Last night, you appeared on Fox
News' Hannity show, calling for an "honest debate" on the benefits of
the Bush Administration's "bold" interrogation programme. You seem
unhappy with last week's publication of four new legal memos authorising torture,
so you referred to reports that have not yet been declassified "that
show specifically what we gained as a result of this activity". You
told Hannity:
"I know specifically of reports that I
read, that I saw, that lay out what we learned through the
interrogation process and what the consequences were for the country."
Of
course, you have a terrific track record on the intelligence material
that you have seen and read. I recall that, back in August 2002, you told a Nashville convention of the Veterans of Foreign Wars that "There is no doubt that Saddam Hussein now has weapons of mass destruction."
Now,
you seem keen that we should be able to see the reports you read
showing all the benefits of interrogations to be made public.
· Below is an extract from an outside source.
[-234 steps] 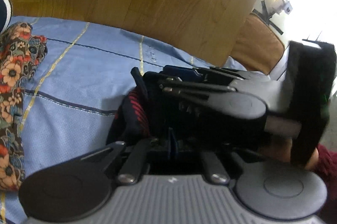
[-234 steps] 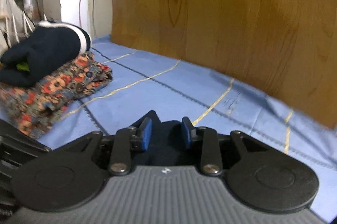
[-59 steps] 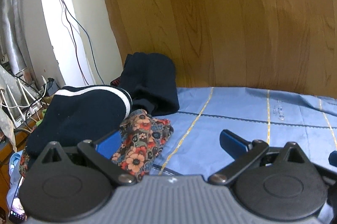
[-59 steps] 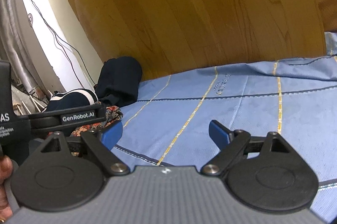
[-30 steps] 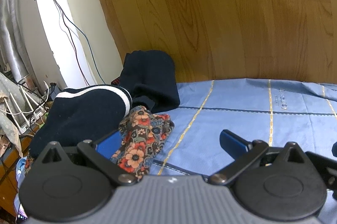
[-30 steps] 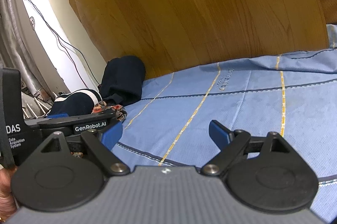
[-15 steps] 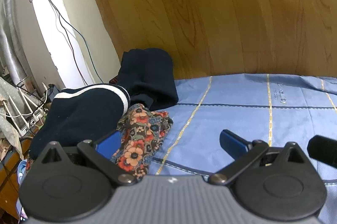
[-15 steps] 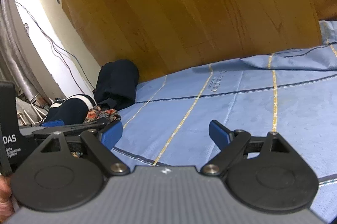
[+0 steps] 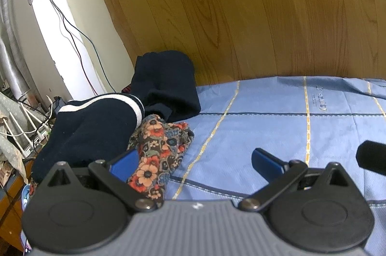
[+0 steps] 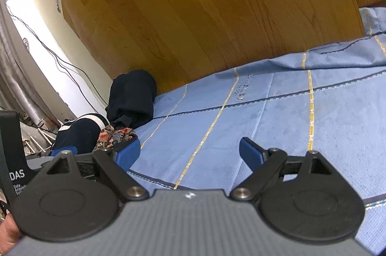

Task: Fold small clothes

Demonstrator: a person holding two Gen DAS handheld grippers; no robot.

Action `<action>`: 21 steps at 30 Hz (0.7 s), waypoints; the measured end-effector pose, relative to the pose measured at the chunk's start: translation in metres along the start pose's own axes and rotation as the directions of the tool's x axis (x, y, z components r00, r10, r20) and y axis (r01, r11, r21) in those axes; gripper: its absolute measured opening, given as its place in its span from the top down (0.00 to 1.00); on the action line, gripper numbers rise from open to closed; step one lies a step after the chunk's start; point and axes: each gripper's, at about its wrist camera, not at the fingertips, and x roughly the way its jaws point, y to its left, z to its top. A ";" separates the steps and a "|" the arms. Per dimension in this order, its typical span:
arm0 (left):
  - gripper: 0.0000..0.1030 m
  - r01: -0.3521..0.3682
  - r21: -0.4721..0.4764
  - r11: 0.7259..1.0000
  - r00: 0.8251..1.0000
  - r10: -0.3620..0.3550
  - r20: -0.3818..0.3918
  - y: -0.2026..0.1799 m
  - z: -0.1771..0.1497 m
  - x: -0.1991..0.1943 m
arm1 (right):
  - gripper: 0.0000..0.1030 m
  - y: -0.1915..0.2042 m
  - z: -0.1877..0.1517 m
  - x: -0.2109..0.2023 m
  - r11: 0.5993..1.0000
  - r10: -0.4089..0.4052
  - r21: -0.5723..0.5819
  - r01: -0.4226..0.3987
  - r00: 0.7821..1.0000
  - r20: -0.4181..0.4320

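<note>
Left tongs (image 9: 195,159) and right tongs (image 10: 190,151) spread wide, empty, above blue bedsheet (image 9: 277,125), folded clothes (image 9: 125,116) far left.

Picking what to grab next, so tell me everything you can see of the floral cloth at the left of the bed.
The floral cloth is a dark printed fabric with orange, red and blue flowers, lying bunched rather than flat on the blue bedsheet near its left edge. A navy garment with white stripes rests on its left part. Neither gripper touches it; part of it is hidden behind the left gripper.
</note>
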 end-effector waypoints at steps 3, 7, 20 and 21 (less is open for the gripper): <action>0.00 0.012 0.009 1.000 1.000 -0.011 -0.013 -0.003 -0.002 0.001 | 0.12 -0.002 0.001 0.001 1.000 -0.005 0.004 0.005 1.000 -0.002; 0.00 0.039 0.032 0.999 0.999 -0.038 -0.024 -0.012 -0.006 0.001 | 0.12 -0.007 0.002 0.001 1.000 -0.016 0.019 0.017 1.000 -0.004; 0.00 0.026 0.026 0.999 0.999 -0.025 -0.039 -0.014 -0.008 0.007 | 0.12 -0.011 0.002 0.002 0.999 -0.010 0.034 0.010 1.000 -0.020; 0.00 0.021 0.020 1.000 0.999 -0.020 -0.039 -0.012 -0.008 0.008 | 0.12 -0.011 0.002 0.002 0.999 -0.009 0.032 0.010 1.000 -0.021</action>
But why
stop there? Let's have those reports. Let's also have the interrogation
logs. Let's have the videos and audio tapes of the actual
interrogations, assuming they haven't all been destroyed (in the
meantime, you may want to take a quick peek at this, Christopher Hitchens writing in Vanity Fair,
to see what waterboarding actually looks like in practice, and its
effects on one of our more robust journalists. Why not call for the
declassification of the waterboarding videos, so we can see for
ourselves what information was gleaned in the moments and hours and
days after the waterboarding was carried out?
I hope you'll
excuse me if I am a tad sceptical. I recall, for example, that when I
testified before the House Judiciary Committee last summer, Congressman
Trent Franks reported that waterboarding was used on only three men and
that, in each case, it had lasted no more than one minute. That gave a
grand total of three minutes of waterboarding. What's all the fuss
about, Congressman Franks seemed to be saying. It seems that the source
on whom he relied - Michael Hayden, who happened to be the former head
of the CIA - wasn't entirely accurate. This week's news reports that
two of those men were waterboarded on no less than 266 occasions.
And, more to the point, as I report in my book Torture Team, I made some inquiries about your administration's claim that the torture of Mohammed al-Qahtani at Guantanamo
back in the autumn of 2002 had produced a great deal of useful
material. It turns out that it didn't. I met with the head of
al-Qahtani's exploitation team. Had the new interrogation techniques
produced anything useful, I asked him? He chose his words with care.
"There
was a lot of data of interest", he said. "It was contextual in nature,
confirming in nature. Did it help us catch Osama bin Laden? No."
I
took that as a no, confirmation that there was little to back up the
usual, bullish overstatements made by your administration back in June
2004 to justify the move to abuse.
So, I'm somewhat sceptical
about your claim. Perhaps waterboarding and the other techniques of
torture you approved did produce information. On the basis of my
conversations with seasoned interrogators, I doubt, however, that it
was reliable or particularly useful.
And even if it was, that
would not justify the move to torture. As you well know, such acts are
never justified in law, under US law or international law. The move to
torture has heaped shame on the United States, exposing its servicemen
and women and intelligence officers to even greater dangers around
world. It has emboldened those who seek to do us harm, serving as the
primary tool of recruitment across the globe.
As you speak to the
wonders of waterboarding, I wonder whether you have ever reflected on
the consequences of your words and actions for others. If waterboarding
isn't torture (or even cruel, inhuman or degrading treatment) when you
decide to use on it others, then why should other nations not resort to
its use, even against Americans who may be detained overseas, at some
point in the future. I once had a chance to put that question to
General Myers, the chairman of the Joint Chiefs of Staff, until 2005,
in respect of a raft of lesser techniques.
"Are you comfortable with all of these techniques being used on American personnel?", I asked him.
"Not in this memo," he replied without pause.
He
is right and, with respect, you are wrong. The acts you authorised
constitute torture, with all the consequences of criminality that
follows. Bring on that honest debate, I say. Put your money where your
mouth is. Call for all the evidence - all of it - to be put before the
US Congress or an independent investigation.